▶ **Exercise brief**:
Your answer should be every line below that includes the word "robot".

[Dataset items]
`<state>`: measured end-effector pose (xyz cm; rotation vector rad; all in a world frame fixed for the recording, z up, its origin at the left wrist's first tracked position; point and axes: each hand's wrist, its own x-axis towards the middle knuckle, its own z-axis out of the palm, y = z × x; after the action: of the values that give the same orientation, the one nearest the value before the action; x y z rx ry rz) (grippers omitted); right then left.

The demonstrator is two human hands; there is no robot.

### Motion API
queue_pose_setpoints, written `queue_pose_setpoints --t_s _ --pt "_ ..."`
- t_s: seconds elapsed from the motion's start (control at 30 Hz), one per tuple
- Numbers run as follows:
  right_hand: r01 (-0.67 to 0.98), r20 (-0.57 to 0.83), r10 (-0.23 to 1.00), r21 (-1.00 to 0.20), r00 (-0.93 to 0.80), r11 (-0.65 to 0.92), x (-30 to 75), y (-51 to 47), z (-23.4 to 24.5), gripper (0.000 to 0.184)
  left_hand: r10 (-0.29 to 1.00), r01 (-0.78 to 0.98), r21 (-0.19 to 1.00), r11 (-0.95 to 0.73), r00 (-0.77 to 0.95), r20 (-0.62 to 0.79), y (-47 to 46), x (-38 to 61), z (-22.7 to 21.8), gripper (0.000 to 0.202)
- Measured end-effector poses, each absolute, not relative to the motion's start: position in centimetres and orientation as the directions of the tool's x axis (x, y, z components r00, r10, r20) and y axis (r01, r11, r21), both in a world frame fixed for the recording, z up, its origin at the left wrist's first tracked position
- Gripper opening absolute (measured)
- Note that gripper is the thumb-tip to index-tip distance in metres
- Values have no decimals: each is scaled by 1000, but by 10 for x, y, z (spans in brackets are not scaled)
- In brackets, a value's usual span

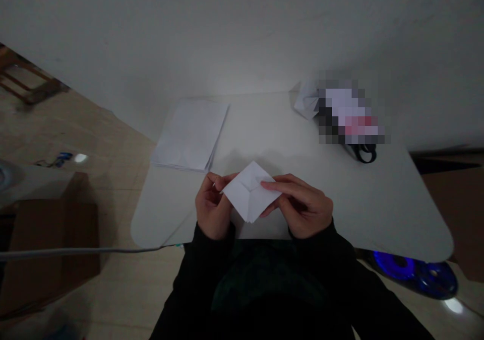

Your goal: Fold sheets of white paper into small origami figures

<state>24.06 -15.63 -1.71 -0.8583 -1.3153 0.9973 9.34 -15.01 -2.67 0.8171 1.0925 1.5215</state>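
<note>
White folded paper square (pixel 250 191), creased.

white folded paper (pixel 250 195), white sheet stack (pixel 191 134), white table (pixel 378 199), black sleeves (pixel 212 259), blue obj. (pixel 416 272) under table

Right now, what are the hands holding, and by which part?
A folded white paper square: left hand pinches its left corner, right hand its right corner.

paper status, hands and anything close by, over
Left hand and right hand both pinching the paper over the table. Creased square, held as a diamond. Stack of sheets beyond the left hand, apart.
</note>
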Motion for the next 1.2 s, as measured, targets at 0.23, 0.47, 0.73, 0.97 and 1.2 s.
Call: queue_pose_setpoints --t_s 0.23,0.47,0.73,0.97,1.2 --pt "-151 329 943 -931 45 332 240 -155 -19 32 951 -360 931 -57 -305 -60 -152 97 -30 28" --pt "124 517 856 -849 -13 514 244 -153 -17 39 973 -489 858 156 -74 -219 -154 91 -20 39" --pt "193 573 812 -789 -111 584 241 -157 -18 41 968 -161 987 -24 -249 -17 -157 97 -21 41" --pt "-48 194 964 -977 179 206 240 -157 -16 36 964 -9 996 -86 -253 81 -159 96 -18 34" --pt "14 91 950 -996 298 91 244 -151 -14 17 976 3 995 -95 -195 94 -164 98 -18 34"
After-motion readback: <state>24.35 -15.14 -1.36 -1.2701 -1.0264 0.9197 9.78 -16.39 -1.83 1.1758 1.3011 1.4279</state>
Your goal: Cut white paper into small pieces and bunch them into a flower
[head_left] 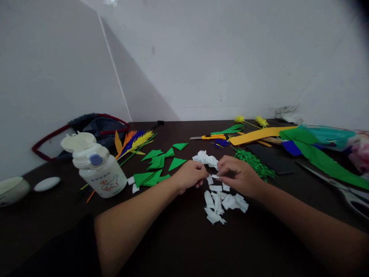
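Observation:
My left hand (193,175) is closed, its thumb and fingers pinched on a small white paper piece (210,179). Close beside it, my right hand (238,174) pinches another small white paper piece (215,176) between thumb and forefinger. Whether the two pieces are joined I cannot tell. Just behind my hands lies a crumpled white tissue (205,158). In front of them several white paper scraps (226,201) are scattered on the dark table (184,238). Cut green paper pieces (157,162) lie to the left of my left hand, and a heap of green shreds (255,164) sits beyond my right hand.
A white bottle (100,173) with its lid up stands at left, near colourful paper stalks (138,141). A yellow utility knife (213,137), blade out, lies at the back. Scissors (343,190) and paper strips (262,134) lie at right. A bowl (13,190) is far left.

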Tool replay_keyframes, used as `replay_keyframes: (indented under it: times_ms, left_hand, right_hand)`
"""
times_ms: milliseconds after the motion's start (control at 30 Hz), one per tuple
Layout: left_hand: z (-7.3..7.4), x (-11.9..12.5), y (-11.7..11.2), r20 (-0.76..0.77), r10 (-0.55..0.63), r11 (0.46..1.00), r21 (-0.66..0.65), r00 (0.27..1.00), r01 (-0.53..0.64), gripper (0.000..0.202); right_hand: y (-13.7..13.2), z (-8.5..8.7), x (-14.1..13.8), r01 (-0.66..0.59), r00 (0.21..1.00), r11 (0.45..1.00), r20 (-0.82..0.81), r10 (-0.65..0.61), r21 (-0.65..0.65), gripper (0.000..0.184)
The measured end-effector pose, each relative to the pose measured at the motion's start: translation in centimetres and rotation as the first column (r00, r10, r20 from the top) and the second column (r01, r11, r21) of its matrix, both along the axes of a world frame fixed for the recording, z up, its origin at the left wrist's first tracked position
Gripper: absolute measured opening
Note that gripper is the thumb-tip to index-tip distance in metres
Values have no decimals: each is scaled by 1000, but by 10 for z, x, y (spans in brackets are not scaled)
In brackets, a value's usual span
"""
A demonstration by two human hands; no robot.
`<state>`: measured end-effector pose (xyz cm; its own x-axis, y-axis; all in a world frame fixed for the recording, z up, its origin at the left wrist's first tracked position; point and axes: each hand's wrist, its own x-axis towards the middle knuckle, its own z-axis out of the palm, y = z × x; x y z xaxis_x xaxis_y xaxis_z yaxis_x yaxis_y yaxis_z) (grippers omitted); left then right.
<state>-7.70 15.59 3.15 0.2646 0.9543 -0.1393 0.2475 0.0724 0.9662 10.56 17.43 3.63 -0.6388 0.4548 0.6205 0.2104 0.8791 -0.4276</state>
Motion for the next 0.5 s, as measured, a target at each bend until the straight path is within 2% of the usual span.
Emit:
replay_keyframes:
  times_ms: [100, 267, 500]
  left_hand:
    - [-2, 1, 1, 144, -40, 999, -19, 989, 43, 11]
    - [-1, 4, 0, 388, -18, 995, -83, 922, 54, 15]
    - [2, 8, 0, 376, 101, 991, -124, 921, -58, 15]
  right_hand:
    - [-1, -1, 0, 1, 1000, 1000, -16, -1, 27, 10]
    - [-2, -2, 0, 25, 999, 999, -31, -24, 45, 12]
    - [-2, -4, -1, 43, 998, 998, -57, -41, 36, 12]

▶ **Solution for this problem**:
The demonstrator is two human hands; there is no robot.
A demonstration by two human hands; no robot.

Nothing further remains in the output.